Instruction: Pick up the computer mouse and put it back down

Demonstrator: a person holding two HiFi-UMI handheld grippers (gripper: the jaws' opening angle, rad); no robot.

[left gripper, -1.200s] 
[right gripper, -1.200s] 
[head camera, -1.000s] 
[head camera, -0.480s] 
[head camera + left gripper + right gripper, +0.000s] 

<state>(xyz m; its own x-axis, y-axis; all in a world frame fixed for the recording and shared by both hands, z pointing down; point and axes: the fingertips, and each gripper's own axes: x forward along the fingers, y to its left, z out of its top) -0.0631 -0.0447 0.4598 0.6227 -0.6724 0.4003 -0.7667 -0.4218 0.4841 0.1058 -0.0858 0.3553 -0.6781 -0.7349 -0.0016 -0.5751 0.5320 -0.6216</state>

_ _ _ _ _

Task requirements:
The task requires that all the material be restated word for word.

Expected answer:
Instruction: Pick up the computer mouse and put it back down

Demonstrator: a person holding two HiFi-UMI handheld grippers (gripper: the jaws' opening angle, rad); no robot.

[left gripper, -1.200s] 
[right gripper, -1.200s] 
[head camera, -1.000s] 
[head camera, -0.480s] 
[head camera + left gripper + right gripper, +0.000s] 

<state>(xyz m; its own x-axis, y-axis; all in a world frame fixed for the recording and shared by both hands, z pointing down; point and axes: the fingertips, and each gripper's own axes: x forward along the fingers, y to its left, z out of its top) -0.0631 -0.0447 0.4598 0.6227 -0.6724 0.4003 -0.7667 -0.4218 0.4841 0.1058 -0.0858 0.3553 -0.6781 -0.7349 -0.0016 -0.5751 0.5320 -0.6216</state>

Nothing further is needed to complete this exercise.